Ever more patients are affected by chronic renal insufficiency. At least 1.6 million of them need treatment with haemodialysis, requiring vascular access (VA) which draws blood from the patient to a dialyser then returns it to the patient. In chronic treatment, the VA needs to provide a flow rate of 300-400 ml/min over at least four hours, three times a week.

The gold standard for VA is the native distal arteriovenous fistula (AVF). Nevertheless, ever more patients are treated using a central venous catheter (CVC) either in emergency, or as a bridge before creating or developing an arteriovenous VA. In some cases the CVC becomes a definitive VA, but the CVC must always remain viable for as long as the patient requires it.

The percentage of patients dialysed with a CVC is rising. In the USA in 2004, 57% of patients older than 75 years had a CVC as first access and 15-25% of prevalent patients according to age were dialysed with a CVC.[1] In Europe, the percentage of prevalent patients dialysed with a CVC is also rising.[2],[3]

Despite the importance of CVC in treating patients it has severe drawbacks which is why international recommendations (the US National Kidney Foundation Kidney Dialysis Outcomes Quality Intiative, and the European Renal Association/European Dialysis and Transplantation European Best Practice Guidelines; see Table 1) are for a reduction in CVC use to less than 10% of prevalent patients. The main complications are CVC-related infection which has high morbidity and mortality and, more commonly, CVC dysfunction. The main causes of dysfunction are obstruction of the CVC or stenosis or thrombosis of the host vessel. Other causes are mechanical, such as catheter plicature (folding) or tip malpositioning. Dysfunction can have severe consequences, including reduction in dose delivered and even, in cases of complete obstruction, preventing completion of a dialysis session. It could be responsible for up to 43% of cases of CVC removal accounting for more cases than those caused by infection (32%) in a prospective study of 812 tunnelled CVs.[4]

[[HPE41.47]]

Thrombosis development may be intrinsic (intraluminal, catheter-tip thrombus or fibrin sheath) or extrinsic (mural or atrial thrombus or central vein thrombosis). [5] A thrombus may be more or less extended, resulting in an obstruction which can either be complete, making dialysis impossible, or incomplete, making it difficult to obtain an adequate blood flow.

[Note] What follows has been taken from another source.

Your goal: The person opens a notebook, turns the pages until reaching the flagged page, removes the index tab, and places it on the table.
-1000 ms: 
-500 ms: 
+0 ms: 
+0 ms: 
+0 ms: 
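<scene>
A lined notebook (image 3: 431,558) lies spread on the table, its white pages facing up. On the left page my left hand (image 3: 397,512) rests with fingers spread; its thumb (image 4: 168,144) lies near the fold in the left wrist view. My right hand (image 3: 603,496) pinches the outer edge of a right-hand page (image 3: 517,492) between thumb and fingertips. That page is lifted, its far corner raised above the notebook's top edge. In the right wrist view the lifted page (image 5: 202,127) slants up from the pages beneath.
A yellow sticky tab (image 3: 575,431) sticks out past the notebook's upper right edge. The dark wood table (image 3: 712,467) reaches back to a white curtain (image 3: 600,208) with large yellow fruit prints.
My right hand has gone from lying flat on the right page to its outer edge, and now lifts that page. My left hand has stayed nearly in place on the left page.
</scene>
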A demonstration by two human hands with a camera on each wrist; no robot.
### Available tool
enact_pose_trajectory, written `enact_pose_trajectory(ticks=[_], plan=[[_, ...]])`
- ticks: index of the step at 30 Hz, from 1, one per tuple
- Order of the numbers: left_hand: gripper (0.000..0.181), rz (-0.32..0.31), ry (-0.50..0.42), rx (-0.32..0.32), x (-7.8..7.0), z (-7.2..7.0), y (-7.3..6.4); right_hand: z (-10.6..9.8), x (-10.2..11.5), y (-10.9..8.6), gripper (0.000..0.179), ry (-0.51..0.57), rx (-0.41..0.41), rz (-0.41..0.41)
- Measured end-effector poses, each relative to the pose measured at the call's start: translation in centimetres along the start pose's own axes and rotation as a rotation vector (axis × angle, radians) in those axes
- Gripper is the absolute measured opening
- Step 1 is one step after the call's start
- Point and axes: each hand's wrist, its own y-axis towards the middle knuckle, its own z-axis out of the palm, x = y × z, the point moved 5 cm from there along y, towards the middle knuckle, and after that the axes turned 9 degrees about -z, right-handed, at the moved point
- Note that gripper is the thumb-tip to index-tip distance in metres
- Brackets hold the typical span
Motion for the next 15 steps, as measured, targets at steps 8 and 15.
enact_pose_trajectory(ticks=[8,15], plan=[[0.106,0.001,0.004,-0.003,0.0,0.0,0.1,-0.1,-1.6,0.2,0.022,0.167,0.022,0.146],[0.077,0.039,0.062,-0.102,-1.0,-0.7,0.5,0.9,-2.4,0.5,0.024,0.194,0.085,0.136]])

Thrombus formation and growth may be promoted by malpositioning the catheter tip so it rubs against the blood-vessel wall, or by CVC design. Leakage of anticoagulant through the lateral holes could explain the frequency of clotting at the CVC tip;[6] this has led some investigators to recommend overfilling the CVC with locking solution by 20%. Leakage also promotes unwanted systemic effects due to the locking solution.

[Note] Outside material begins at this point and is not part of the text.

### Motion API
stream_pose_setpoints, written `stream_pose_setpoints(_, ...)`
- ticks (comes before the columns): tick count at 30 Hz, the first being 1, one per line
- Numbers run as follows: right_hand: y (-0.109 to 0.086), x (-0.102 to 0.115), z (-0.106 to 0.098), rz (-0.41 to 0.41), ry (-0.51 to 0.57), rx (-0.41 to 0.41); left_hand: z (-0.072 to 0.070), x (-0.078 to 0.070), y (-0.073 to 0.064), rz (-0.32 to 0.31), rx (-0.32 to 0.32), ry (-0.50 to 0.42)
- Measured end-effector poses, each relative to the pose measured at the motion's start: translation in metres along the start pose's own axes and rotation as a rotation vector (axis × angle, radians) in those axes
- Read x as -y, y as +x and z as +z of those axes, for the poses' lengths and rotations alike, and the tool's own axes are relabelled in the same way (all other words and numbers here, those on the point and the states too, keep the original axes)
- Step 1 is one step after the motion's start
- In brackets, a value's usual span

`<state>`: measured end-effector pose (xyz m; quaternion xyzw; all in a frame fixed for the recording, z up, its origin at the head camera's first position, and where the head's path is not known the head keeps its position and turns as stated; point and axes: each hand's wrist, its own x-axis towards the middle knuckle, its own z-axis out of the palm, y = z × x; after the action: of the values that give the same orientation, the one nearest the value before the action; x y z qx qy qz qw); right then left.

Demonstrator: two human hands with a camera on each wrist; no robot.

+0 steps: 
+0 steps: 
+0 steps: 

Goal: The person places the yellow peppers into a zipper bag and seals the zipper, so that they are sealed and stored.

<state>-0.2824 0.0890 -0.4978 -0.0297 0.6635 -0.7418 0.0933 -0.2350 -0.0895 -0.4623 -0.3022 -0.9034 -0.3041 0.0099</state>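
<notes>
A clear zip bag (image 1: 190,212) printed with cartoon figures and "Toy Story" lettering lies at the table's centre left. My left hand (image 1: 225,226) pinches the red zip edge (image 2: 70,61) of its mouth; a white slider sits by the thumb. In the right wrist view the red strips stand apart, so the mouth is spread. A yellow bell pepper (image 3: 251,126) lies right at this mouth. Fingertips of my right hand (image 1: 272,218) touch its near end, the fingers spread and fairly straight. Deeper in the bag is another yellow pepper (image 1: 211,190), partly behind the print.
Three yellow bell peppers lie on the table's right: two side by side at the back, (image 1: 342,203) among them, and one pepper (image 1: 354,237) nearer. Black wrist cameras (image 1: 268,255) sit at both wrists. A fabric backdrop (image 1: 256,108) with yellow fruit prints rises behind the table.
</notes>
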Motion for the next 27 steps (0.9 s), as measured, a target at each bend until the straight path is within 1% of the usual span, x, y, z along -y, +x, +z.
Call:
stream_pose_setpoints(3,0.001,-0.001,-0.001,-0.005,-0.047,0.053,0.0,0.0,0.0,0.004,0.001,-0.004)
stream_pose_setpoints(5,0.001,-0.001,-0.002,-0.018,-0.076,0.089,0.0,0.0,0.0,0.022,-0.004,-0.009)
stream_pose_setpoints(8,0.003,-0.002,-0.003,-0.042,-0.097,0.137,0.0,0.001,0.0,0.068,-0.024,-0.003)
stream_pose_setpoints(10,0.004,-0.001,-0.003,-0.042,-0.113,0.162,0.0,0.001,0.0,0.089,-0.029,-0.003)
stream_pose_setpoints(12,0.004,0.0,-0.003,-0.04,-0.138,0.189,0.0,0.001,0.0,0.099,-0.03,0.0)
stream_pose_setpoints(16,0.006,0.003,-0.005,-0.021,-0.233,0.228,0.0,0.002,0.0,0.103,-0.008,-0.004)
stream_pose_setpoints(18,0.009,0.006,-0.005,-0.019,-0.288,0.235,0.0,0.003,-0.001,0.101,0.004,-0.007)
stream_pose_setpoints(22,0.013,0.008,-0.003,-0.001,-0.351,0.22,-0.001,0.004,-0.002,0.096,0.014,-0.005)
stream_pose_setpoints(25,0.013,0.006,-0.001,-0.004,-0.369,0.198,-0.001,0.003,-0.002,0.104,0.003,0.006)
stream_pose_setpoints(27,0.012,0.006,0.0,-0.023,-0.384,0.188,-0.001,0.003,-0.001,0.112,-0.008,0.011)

There is a close relationship between thrombosis and infection with every device. Experimental data suggest bacteria may preferentially adhere to plateletrich thrombi, and a concomitant increase in such adhesion has been observed as thrombus size increases.[7] Venous thrombosis rate appears to be relatively higher in CVC-associated Staphylococcus aureus bacteraemia, [8] and prevention of thrombosis using heparin reduces the CVC-related infection rate.[9] This relationship can be easily explained: fibrin straying into CVC lumens or collecting at the tips forms a nutrient for bacteria. In dysfunction, interventions via CVC connectors by nurses trying to resolve the problem raise the risk of introducing a pathogen which may colonise lumens.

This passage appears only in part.